Without a major crisis, there are no great opportunities. For Cathie Wood, the crises we’re enduring today create buying opportunities.
Founder and chief executive of Ark Investment Management joined a virtual interview with Bloomberg on Wednesday, in which she shared her perspectives on the electronic currency after a series of scandalous events shook the entire market.
Bitcoin to the Moon Says Wood
Wood’s faith in crypto is unshakeable despite the aggravated market conditions.
The respected investor stated, “the infrastructure is working beautifully,” given the fact that Bitcoin’s hashrate hit an all-time high earlier this month while Ethereum’s total value staked also skyrocketed.

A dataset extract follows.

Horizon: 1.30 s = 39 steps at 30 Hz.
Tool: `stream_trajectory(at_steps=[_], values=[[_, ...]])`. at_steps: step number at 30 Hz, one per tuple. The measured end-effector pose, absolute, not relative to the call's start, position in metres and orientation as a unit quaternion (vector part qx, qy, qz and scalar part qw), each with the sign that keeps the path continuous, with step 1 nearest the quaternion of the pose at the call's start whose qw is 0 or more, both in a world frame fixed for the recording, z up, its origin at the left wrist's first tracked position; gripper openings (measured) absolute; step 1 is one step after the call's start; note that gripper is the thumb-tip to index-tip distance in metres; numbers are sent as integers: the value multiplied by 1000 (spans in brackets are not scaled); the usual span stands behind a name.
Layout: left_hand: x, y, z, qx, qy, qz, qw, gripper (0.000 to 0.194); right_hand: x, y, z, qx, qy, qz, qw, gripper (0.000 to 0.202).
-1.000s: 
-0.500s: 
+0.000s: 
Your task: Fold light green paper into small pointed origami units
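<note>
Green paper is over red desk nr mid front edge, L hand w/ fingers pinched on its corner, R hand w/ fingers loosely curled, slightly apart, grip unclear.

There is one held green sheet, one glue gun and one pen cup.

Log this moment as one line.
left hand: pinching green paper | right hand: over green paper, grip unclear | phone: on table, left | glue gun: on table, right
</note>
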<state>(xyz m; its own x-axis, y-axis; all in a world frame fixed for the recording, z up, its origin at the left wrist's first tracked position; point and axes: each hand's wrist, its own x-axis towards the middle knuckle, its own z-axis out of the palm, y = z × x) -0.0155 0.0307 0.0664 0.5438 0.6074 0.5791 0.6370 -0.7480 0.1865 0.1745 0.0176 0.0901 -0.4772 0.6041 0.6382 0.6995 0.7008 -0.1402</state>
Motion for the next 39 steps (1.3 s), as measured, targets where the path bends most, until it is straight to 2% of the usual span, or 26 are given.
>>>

The crisis itself is a destructive process. But destruction can emerge incredible opportunities. Wood went on to state, “Sometimes you need to battle test, you need to go through crises to see the survivors first of all.”
Ark Invest’s founder predicted that Bitcoin could surge to $1 million.
Last year, Wood predicted the value of bitcoin will increase to $500,000 in the next 5 years. Although the market downturn dragged the world’s largest cryptocurrency down by 65% this year, the investor holds strong support for bitcoin.
A Force in Finance
Cathie Wood entered the world of finance as an assistant economist at Capital Group. Over the next few years, Wood became a prominent figure in investment, particularly after her successful “bet” on Tesla.
Her investment philosophy is focused on what will succeed in the future, which she found in bitcoin.
According to Ark’s latest updates of the investment portfolio, the firm just bought 176,945 shares in Grayscale’s Bitcoin Trust (GBTC) fund on November 15 and 22, 2022. In total, Wood’s company now holds nearly 6.357 million GBTC shares, representing 0.4% of the total investments of the company.
It’s believed that the company’s GBTCs currently have a value of $55 million. Grayscale is believed to be the second-largest holder of bitcoin in the world, and the company would not be in danger despite the failures of its subsidiary Genesis, which has $175 million dollars trapped on the FTX exchange.
Grayscale is the second-largest holder of bitcoin in the world.
FTX’s path descending to hell provoked a crisis of confidence in the crypto market. Many investors fled in the aftermath of the crash. Hope stands like a candle against the wind. But Wood is not the only individual to stay bullish on the future of crypto.
Buy The Bear Market!
A new working paper published by a Harvard Ph.D. graduate suggests that central banks should adopt bitcoin to manage the risks of sanctions and economic war.
Mathew Ferranti, the author of the report “Hedging Sanctions Risk: Cryptocurrency in Central Bank Reserves”, called on governments and central banks to add the digital asset to their reverses.
Ferranti supported the hypothesis that the biggest cryptocurrency offers a way for countries facing economic war risks to grasp.
It didn’t take too long for the report to cause a stir among Bitcoin enthusiasts. Using bitcoin to evade transactions has been in the headlines since the conflict between Russia and Ukraine.
Under severe sanctions from Western forces, the Central Bank of Russia and the Ministry of Finance have announced that they will partially switch to using cryptocurrencies to facilitate cross-border transactions.
The report, however, noted that it could be an obstacle if we focused too much on digital assets. In March, Gemini, Coinbase, and Binance received requests from the US government to report any transactions involving sanctioned Russian individuals or entities.
El Salvador has a balance sheet of nearly 3,000 BTC. The US has put a lot of sanctions on the Central American country. Officials and groups in the country have been hit with tough sanctions.
In West Asia, the UAE is in the lead when it comes to the potential for cryptocurrency development.
It keeps announcing partnerships with institutions, which shows that it wants to become a global technology hub by getting cryptocurrency businesses and investors to come to Dubai.
Most countries are in fact putting their faith in gold instead of Bitcoin. But based on the analysis, the best way to use both assets would be to buy them both and get the benefits of diversification.
Bitcoin will make things easier, keep up with the times, and can be seen as an investment. Gold will give you a sense of security because it is 5 times less volatile than Bitcoin.